CSV Fast Data Connector Usage
The CSV Connector can be used either as a kubernetes cronjob or as a normal microservice in polling mode. In both cases, it will ask the Files Service the list of all the files present in the bucket of input and process them, generating a Kafka message for the Fast Data for each line. When a file has been completely processed, it will get moved to the bucket of output.
Kafka messages will be produced following the message adapter DB2 standard.
To change between the two execution modes, the LAUNCH_MECHANISM environment variable must have one of the following values: cronjob
or polling
.
Polling mode
If LAUNCH_MECHANISM is set to polling
, then the service starts and never stops its execution.
In this case, the SCHEDULING variable is mandatory and its value is a cronjob expression following quartz format. Following this scheduling, the service will get the list of the new files added in the bucket and proceed to generate the corresponding Kafka messages.
Cronjob mode
If LAUNCH_MECHANISM is set to cronjob
, the service starts, checks for new files in the bucket and process them. Once finished the execution, it stops.
That's why this mechanism is more suitable for a kubernetes cronjob component. To know more about the configuration of a cronjob in the console, read the documentation page.
Prometheus metrics management
When in polling mode, the service will expose its metrics on the route /-/metrics
. In this way, it will be reachable as long as it's up and running.
In cronjob mode, however, its lifecycle will become ephemeral, invalidating metrics exposure. For this reason, when in cronjob mode, the CSV connector will push all the metrics to a Prometheus push-gateway service (for more info, check the Prometheus official documentation. In this case, a push-gateway should also be configured in the cluster.
Note
The variable PUSH_GATEWAY_SERVICE is optional even if the service is executing as a cronjob. In this case, it will be simply ignored and no metrics will be pushed.
The metrics exposed (no matter the launch mechanism) are shown in the table below:
Metric name | Type | Labels | Description |
---|---|---|---|
imported_files | counter | file=fileName processed=[ OK /KO ] | Number of imported files, labeled by filename and processing success. |
kafka_message | counter | topic=topicName sent=[ OK /KO ] | Number of kafka messages sent, labeled by topic name and success. |
csv_line | gauge | file=fileName valid=[ OK /KO ] | Number of csv lines read, labeled by filename and validation success. |
cycle_execution_time | timer | - | Execution time in milliseconds of a single import cycle. |
file_processing_time | timer | file=fileName | Processing time for a single file, labeled by filename. |
Error Codes
The following is a list of all errors launched during the execution of the service.

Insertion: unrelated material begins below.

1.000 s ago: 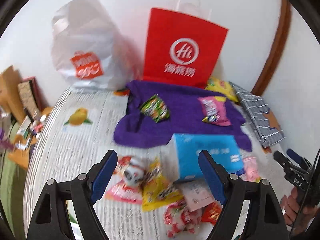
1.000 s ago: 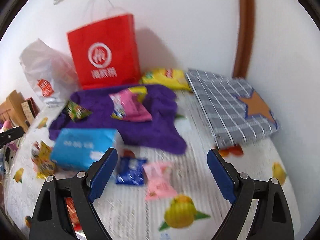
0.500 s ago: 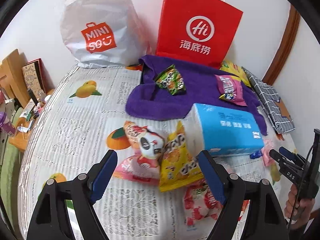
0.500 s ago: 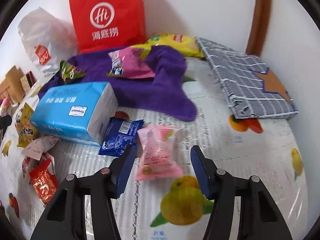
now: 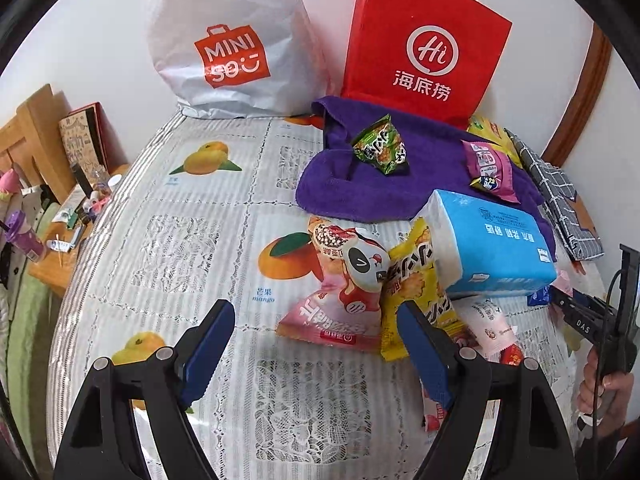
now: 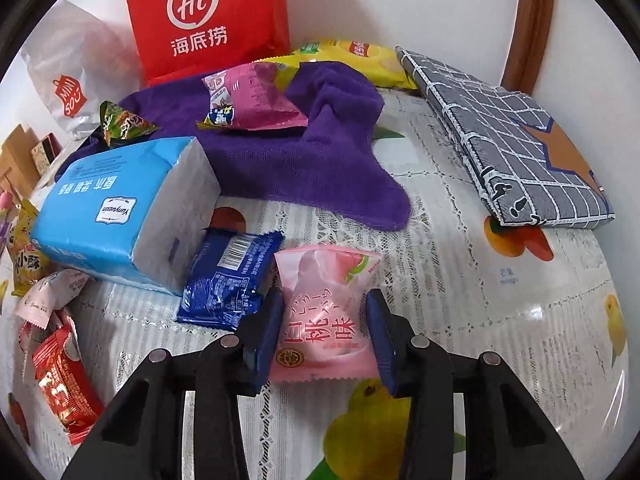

Error code | Cause | Action | Actor |
---|---|---|---|
FD_CSVC_E0001 | invalid parameter value | Check environment variables for any illegal configuration. | csv-connector |
FD_CSVC_E0002 | missing environment variable | Check environment variables for any missing configuration. | csv-connector |
FD_CSVC_E0003 | invalid filename format | Check csv filename extensions passed and be sure they have a .csv extension. | csv-connector |
FD_CSVC_E2001 | error during csv line validation | - Search for the csv line specified inside the csv file being parsed. - Check any discrepancies with the json schema passed. | csv-connector |
FD_CSVC_E2002 | jsonSchema type not managed | Be sure that the parameter described in the json schema is one of string , number , integer or boolean . | csv-connector |
FD_CSVC_E2003 | error when creating csv/entity mapper utility object | Check that the json schema passed is well formed (look at the description of the error message for better hints). | csv-connector |
FD_CSVC_E2004 | unexpected null parameter | Contact the maintainers of this plugin and show them this error. | csv-connector |
FD_CSVC_E2005 | error while scheduling the job | Contact the maintainers of this plugin and show them this error. | csv-connector |
FD_CSVC_E2006 | error while building kafka message | Contact the maintainers of this plugin and show them this error. | csv-connector |
FD_CSVC_E2007 | communication error with files-service | - Check the network health. - Check that the service address is correct. | csv-connector |
FD_CSVC_E2008 | communication error with push-gateway-service | - Check the network health. - Check that the service address is correct. | csv-connector |
Dependencies and Optimal Performance
As previously mentioned, for the CSV Connector to function properly, it requires an instance of both the Files Service and the Crud Service running in the same cluster. Specifically, the Files Service must support multi-bucket mode.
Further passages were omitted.